We begin by using the `sample()` function to split the set of observations
into two halves, by selecting a random subset of 196 observations out of
the original 392 observations. We refer to these observations as the training
set.

We'll use the `random_state` parameter in order to set a seed for
`python`’s random number generator, so that you'll obtain precisely the same results each time. It is generally a good idea to set a random seed when performing an analysis such as cross-validation
that contains an element of randomness, so that the results obtained can be reproduced precisely at a later time.

In [None]:
train_df = df1.sample(196, random_state = 1)
test_df = df1[~df1.index.isin(train_df.index)].dropna(how = 'all')
print(train_df.index.sort_values(), test_df.index.sort_values())

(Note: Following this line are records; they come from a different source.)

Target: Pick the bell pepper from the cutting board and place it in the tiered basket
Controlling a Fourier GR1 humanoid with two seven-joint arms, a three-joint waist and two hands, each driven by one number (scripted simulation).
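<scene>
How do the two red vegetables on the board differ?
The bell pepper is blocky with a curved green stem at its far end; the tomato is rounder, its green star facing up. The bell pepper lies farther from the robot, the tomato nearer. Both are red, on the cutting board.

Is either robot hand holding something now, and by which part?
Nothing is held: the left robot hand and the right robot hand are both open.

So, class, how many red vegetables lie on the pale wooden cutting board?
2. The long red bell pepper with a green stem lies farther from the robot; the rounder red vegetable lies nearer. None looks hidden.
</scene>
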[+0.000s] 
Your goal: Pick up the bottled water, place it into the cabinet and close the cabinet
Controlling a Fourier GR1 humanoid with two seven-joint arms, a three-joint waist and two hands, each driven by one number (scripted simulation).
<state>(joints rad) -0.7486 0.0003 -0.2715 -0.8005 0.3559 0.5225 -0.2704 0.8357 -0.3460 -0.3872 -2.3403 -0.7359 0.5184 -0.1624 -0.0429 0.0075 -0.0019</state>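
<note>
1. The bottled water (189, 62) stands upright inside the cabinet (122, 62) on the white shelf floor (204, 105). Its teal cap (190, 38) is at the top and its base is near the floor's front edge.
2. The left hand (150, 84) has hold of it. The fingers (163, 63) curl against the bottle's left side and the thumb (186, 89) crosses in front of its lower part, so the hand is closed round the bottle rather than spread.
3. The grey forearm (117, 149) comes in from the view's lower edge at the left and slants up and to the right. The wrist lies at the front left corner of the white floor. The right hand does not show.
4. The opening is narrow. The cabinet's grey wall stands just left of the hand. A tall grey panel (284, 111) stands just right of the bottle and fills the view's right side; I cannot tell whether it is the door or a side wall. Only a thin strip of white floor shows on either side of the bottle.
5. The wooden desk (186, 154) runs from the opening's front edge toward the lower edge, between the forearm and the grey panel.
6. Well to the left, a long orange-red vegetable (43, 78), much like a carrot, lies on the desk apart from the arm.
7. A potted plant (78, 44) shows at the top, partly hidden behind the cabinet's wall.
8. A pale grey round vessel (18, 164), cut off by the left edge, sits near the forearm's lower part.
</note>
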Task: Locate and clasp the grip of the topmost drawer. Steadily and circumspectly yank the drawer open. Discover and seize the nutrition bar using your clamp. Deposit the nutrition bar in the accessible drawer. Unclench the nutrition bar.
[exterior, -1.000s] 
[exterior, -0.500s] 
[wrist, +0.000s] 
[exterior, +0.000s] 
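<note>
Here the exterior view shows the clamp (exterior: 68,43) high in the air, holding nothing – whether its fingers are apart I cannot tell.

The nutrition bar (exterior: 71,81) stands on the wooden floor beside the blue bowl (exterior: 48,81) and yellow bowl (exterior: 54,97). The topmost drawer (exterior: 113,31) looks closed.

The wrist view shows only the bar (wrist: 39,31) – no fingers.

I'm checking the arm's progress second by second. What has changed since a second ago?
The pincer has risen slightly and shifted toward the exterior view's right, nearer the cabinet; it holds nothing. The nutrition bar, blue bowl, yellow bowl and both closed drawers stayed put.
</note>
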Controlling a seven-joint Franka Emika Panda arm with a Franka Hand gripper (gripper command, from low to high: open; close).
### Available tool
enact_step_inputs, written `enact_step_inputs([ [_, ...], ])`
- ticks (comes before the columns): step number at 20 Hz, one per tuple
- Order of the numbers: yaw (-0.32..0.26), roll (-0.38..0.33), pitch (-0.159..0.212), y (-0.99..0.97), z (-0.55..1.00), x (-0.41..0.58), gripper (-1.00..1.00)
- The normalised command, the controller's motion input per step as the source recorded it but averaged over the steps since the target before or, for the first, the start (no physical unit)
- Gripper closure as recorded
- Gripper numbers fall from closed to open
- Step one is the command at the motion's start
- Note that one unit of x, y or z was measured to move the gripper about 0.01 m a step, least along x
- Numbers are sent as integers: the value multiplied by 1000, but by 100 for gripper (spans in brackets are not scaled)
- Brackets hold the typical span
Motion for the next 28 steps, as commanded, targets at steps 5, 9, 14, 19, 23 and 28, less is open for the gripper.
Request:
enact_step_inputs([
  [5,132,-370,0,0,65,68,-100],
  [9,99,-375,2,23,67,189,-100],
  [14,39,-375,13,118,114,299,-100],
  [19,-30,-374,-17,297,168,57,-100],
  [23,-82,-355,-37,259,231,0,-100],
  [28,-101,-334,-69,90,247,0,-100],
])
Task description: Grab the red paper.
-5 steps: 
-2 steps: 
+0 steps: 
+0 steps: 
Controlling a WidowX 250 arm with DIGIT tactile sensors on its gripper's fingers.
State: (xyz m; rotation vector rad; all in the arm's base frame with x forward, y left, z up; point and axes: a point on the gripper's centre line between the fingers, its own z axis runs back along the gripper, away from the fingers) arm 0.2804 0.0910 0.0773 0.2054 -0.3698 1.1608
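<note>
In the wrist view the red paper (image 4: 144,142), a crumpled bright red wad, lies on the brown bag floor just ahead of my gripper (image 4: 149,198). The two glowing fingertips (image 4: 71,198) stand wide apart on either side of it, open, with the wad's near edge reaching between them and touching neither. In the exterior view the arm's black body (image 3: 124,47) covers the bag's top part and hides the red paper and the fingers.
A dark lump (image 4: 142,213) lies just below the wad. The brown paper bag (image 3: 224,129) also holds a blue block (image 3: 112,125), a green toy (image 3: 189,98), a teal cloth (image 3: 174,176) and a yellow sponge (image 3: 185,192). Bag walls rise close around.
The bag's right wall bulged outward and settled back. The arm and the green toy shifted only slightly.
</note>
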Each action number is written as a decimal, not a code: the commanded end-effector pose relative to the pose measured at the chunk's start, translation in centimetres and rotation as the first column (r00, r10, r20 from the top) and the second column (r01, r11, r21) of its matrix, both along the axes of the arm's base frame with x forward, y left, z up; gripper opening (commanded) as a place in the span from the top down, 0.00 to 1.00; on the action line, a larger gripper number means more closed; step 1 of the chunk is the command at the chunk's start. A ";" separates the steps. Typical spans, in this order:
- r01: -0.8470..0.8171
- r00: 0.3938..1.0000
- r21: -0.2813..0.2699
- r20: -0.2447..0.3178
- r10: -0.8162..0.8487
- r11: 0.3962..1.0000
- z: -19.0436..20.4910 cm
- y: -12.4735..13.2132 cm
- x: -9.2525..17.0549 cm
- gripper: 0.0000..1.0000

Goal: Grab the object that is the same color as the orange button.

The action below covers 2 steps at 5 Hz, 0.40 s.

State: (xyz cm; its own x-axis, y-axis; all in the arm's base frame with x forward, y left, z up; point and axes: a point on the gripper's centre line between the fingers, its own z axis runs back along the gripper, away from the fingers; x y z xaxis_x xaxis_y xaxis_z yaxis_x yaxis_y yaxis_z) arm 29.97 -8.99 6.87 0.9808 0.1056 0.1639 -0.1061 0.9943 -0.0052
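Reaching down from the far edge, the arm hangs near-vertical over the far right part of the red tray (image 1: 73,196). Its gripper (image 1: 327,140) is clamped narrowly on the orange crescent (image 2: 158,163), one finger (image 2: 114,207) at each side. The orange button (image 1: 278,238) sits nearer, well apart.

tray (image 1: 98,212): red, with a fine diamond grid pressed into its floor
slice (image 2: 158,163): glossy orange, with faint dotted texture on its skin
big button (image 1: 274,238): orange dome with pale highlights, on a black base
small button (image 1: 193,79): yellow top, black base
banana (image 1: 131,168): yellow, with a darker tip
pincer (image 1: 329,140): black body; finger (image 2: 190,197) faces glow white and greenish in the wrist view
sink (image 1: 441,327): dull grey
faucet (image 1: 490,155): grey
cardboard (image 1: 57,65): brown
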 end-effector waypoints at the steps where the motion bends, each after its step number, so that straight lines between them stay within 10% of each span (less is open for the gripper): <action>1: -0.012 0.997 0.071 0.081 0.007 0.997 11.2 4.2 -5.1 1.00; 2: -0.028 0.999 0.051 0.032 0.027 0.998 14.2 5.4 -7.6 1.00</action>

def extract(df,y_name=None, X_names=None):
    res = dict(X = df[X_names] if X_names else df.drop(columns=[y_name]))
    if y_name:
        res['y'] = df[y_name]
    return res 
              
print(extract(train_df,'mpg','horsepower'))

We then use `LinearRegression()` to fit a linear regression to predict `mpg` from `horsepower` using only
the observations corresponding to the training set.

In [None]:
lm = skl_lm.LinearRegression()
lm.fit(**extract(train_df, y_name='mpg', X_names=['horsepower']))

We now use the `predict()` function to estimate the response for the test
observations, and we use `sklearn` to caclulate the MSE.

In [None]:
lm.predict(**extract(test_df,X_names=['horsepower']))

In [None]:
from sklearn.metrics import mean_squared_error, make_scorer

def model_mse(model, df, y_name):
    v = extract(df, y_name=y_name, X_names=model.feature_names_in_)
    pred = model.predict(v['X'])
    return mean_squared_error(pred, v['y'])

m_mse = make_scorer(mean_squared_error)
    
print(f"test MSE: {model_mse(lm, test_df, 'mpg'):.2f}")
print(f"test MSE: {m_mse(lm, test_df[['horsepower']], test_df['mpg']):.2f}")

In [None]:
m_mse?

Therefore, the estimated test MSE for the linear regression fit is 25.14. We
can use the `PolynomialFeatures()` function to estimate the test error for the polynomial
and cubic regressions.

In [None]:
from sklearn.preprocessing import PolynomialFeatures
from sklearn.pipeline import make_pipeline

# Quadratic
model = make_pipeline(PolynomialFeatures(degree=2, include_bias=False), skl_lm.LinearRegression())
model.fit(**extract(train_df, 'mpg', ['horsepower']))          
print(f"Quadratic polynomial regression: test mse {model_mse(model, test_df, 'mpg'):.2f}")

# Cubic
model = make_pipeline(PolynomialFeatures(degree=3, include_bias=False), skl_lm.LinearRegression())
model.fit(**extract(train_df, 'mpg', ['horsepower']))          
print(f"    Cubic polynomial regression: test mse {model_mse(model, test_df, 'mpg'):.2f}")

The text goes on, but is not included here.